Krugman sort of touched on this while talking about Warren's policy proposals vs Paul Ryan's
https://www.nytimes.com/2019/06/13/opinion/elizabeth-warren.html
"In that case, however, why haven’t other presidential contenders been rolling out comparable plans? The answer, I’d suggest, is that Warren — herself a significant policy scholar — understood from the beginning something that other candidates are only beginning to grasp: The difference between being serious and being Serious.
What I mean by being Serious is buying into inside-the-Beltway conventional wisdom — the kind of conventional wisdom that in 2011, with unemployment still catastrophically high and interest rates at historic lows, created an elite consensus that we should stop worrying about jobs and focus on … entitlement reform.

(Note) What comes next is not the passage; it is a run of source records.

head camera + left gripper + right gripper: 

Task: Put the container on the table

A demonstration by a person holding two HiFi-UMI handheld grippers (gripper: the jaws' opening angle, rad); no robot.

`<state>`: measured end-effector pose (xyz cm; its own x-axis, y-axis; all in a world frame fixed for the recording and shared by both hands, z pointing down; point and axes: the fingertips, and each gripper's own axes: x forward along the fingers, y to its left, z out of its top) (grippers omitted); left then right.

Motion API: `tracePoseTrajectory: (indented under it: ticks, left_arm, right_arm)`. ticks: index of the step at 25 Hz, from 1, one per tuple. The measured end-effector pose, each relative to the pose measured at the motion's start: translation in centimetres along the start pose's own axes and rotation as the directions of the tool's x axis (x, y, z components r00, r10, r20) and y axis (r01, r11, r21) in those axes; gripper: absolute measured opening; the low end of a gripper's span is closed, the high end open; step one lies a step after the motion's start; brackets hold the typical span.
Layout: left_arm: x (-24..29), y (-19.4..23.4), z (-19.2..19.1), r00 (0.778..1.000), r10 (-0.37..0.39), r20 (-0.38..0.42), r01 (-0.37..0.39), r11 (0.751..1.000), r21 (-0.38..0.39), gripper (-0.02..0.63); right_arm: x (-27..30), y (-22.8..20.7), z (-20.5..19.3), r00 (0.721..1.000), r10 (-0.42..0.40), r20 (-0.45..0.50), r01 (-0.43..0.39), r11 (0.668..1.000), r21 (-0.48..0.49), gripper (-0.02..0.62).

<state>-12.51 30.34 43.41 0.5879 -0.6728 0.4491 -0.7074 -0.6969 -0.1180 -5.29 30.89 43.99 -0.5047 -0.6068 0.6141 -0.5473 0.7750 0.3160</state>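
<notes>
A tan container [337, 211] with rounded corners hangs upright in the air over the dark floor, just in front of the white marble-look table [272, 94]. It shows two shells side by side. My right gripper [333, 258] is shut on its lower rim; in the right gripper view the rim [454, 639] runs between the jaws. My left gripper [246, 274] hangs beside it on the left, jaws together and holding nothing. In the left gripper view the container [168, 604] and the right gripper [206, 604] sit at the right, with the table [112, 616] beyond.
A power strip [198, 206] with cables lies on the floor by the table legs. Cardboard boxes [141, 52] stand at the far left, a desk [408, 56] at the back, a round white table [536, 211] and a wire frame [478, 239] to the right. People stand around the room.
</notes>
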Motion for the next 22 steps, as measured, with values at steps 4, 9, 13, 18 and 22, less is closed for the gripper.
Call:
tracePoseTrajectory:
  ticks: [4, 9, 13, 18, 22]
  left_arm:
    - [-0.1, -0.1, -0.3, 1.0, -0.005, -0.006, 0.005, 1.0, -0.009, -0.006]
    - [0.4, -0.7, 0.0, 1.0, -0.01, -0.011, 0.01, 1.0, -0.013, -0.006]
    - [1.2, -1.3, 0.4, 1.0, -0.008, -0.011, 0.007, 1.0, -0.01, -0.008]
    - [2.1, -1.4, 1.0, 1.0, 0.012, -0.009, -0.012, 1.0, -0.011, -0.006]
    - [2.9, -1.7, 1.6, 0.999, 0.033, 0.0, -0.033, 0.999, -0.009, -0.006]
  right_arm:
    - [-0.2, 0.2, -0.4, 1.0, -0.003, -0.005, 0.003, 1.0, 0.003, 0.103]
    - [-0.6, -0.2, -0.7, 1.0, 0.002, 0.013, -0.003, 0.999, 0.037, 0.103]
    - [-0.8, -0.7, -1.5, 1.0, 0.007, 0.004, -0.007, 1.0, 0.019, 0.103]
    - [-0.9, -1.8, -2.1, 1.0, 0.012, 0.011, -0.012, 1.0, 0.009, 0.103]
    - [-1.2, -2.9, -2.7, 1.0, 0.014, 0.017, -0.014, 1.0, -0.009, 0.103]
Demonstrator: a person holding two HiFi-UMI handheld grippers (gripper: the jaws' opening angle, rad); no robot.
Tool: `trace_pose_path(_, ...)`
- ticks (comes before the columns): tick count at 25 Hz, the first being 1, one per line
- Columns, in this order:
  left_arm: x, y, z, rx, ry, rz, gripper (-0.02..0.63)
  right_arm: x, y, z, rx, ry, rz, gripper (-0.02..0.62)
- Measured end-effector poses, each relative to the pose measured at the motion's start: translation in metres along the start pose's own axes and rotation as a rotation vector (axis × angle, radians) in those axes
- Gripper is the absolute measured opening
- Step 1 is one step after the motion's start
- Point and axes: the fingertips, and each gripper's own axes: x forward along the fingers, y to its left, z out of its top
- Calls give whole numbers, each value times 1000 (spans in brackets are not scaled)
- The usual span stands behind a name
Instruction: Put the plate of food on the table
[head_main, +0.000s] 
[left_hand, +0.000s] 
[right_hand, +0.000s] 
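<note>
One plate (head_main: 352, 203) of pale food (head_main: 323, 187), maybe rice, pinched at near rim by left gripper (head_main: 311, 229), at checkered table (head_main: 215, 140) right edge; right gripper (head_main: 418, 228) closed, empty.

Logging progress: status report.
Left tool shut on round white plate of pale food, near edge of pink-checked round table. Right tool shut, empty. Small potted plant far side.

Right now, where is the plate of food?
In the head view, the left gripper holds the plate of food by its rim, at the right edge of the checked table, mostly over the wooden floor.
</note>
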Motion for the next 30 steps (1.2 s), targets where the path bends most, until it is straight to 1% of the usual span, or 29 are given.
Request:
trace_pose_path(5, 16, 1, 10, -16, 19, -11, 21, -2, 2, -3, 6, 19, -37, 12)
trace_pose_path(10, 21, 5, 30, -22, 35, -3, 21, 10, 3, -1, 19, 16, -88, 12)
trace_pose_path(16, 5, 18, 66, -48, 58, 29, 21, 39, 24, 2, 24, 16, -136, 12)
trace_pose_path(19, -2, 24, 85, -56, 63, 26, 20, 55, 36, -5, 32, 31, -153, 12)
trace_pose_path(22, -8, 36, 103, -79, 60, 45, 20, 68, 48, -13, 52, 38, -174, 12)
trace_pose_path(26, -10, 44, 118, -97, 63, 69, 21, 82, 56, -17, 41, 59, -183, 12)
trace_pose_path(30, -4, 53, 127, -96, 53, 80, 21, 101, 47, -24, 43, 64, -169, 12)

What I mean by being serious is paying attention to actual evidence on the effects of economic and social programs.
What Warren gets is that serious analysis is a lot more favorable to a progressive agenda than Serious conventional wisdom, which is obsessed with
keeping taxes low and restraining spending. Leading experts on the economics of taxation favor substantial increases in tax rates on
high incomes and
wealth. Top economists studying social spending argue that there are
huge benefits to higher spending on early child care.
As a result, Warren has been able to lay out plans that are very progressive but also well grounded in evidence and analysis."
@nostradumbass hears about Clinton smashing an iPhone and has visceral reaction to it. His mailman and garbageman would never smash their iPhone so it must be bad
You inform him that it was State Department policy to do that but he can't process the information. It goes against is visceral reaction and "conventional wisdom"
If you converse with him enough it's apparent he just can't process information. He knows what he knows and that's it. And his knowledge and opinion has equal weight to everyone else.